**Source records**
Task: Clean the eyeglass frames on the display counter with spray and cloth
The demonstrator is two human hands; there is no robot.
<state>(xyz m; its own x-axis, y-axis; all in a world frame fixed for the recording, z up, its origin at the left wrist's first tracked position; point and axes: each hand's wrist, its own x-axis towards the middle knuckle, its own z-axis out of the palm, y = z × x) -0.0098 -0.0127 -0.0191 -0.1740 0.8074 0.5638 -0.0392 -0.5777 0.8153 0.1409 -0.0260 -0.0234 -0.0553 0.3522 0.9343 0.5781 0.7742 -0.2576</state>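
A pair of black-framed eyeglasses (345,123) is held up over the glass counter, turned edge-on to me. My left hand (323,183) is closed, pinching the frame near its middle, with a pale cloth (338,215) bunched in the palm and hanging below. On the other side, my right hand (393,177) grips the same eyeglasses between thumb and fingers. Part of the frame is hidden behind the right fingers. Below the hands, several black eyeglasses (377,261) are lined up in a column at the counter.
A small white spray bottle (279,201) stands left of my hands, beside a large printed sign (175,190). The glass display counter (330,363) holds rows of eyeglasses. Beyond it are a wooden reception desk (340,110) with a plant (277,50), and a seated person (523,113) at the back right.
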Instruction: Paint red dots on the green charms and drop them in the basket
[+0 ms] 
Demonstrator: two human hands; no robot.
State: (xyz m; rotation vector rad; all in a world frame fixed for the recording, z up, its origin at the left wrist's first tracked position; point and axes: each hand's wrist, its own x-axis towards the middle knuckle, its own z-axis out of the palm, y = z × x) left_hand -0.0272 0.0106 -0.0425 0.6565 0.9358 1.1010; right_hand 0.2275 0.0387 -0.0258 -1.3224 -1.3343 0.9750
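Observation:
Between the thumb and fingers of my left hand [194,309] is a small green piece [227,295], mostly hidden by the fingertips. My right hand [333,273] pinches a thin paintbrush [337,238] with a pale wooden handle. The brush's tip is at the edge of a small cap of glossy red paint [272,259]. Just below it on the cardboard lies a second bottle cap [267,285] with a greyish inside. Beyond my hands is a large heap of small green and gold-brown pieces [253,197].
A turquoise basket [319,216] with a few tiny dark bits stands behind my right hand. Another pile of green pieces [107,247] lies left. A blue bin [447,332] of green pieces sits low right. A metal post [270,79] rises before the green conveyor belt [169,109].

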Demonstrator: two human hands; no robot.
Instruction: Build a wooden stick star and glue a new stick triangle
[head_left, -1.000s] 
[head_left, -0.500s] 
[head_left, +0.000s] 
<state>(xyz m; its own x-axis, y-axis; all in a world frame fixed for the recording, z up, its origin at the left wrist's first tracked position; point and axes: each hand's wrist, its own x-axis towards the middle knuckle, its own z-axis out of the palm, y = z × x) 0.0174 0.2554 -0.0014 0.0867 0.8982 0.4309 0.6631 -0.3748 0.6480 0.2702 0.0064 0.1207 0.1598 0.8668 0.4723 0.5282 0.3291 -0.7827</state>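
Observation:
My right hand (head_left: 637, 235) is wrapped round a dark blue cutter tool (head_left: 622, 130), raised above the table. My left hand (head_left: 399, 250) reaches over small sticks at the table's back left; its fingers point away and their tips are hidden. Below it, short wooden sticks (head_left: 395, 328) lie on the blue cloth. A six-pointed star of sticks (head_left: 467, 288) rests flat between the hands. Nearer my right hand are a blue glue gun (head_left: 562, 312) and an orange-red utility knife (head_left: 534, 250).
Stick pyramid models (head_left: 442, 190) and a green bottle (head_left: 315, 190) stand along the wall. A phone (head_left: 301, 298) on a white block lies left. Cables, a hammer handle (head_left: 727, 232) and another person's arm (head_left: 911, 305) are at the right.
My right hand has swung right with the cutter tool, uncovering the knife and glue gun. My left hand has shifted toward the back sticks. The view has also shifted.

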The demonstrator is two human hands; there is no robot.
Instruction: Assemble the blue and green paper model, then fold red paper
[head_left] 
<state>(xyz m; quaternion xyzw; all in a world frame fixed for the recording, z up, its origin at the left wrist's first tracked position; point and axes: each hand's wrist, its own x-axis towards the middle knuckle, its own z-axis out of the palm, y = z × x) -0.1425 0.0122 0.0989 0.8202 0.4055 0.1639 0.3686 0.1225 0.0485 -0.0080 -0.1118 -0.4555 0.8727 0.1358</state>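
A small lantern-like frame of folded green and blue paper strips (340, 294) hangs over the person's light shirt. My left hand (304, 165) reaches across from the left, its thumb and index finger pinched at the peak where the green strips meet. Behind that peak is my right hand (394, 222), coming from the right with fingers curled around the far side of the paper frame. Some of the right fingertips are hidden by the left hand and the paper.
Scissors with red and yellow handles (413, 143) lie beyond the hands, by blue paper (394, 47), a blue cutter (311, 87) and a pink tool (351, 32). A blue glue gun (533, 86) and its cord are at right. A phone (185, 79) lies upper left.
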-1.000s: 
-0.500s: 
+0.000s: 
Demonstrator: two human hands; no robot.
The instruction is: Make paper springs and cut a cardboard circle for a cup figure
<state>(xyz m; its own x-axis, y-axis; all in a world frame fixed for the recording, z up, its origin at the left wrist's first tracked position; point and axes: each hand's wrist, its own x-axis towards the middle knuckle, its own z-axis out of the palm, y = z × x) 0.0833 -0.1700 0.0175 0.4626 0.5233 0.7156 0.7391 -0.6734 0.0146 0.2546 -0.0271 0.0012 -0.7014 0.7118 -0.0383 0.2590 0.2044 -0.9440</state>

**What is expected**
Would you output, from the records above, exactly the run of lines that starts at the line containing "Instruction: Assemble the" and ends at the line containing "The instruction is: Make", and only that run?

**Task solution**
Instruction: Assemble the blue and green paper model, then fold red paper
[head_left] 
<state>(xyz m; quaternion xyzw; all in a world frame fixed for the recording, z up, its origin at the left wrist's first tracked position; point and axes: each hand's wrist, its own x-axis towards the middle knuckle, its own z-axis out of the palm, y = z × x) -0.1425 0.0122 0.0989 0.8202 0.4055 0.1639 0.3686 0.1225 0.0485 -0.0080 -0.1118 -0.4555 0.8727 0.1358</state>
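A small lantern-like frame of folded green and blue paper strips (340, 294) hangs over the person's light shirt. My left hand (304, 165) reaches across from the left, its thumb and index finger pinched at the peak where the green strips meet. Behind that peak is my right hand (394, 222), coming from the right with fingers curled around the far side of the paper frame. Some of the right fingertips are hidden by the left hand and the paper.
Scissors with red and yellow handles (413, 143) lie beyond the hands, by blue paper (394, 47), a blue cutter (311, 87) and a pink tool (351, 32). A blue glue gun (533, 86) and its cord are at right. A phone (185, 79) lies upper left.
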-1.000s: 
-0.500s: 
+0.000s: 
Demonstrator: two human hands; no robot.
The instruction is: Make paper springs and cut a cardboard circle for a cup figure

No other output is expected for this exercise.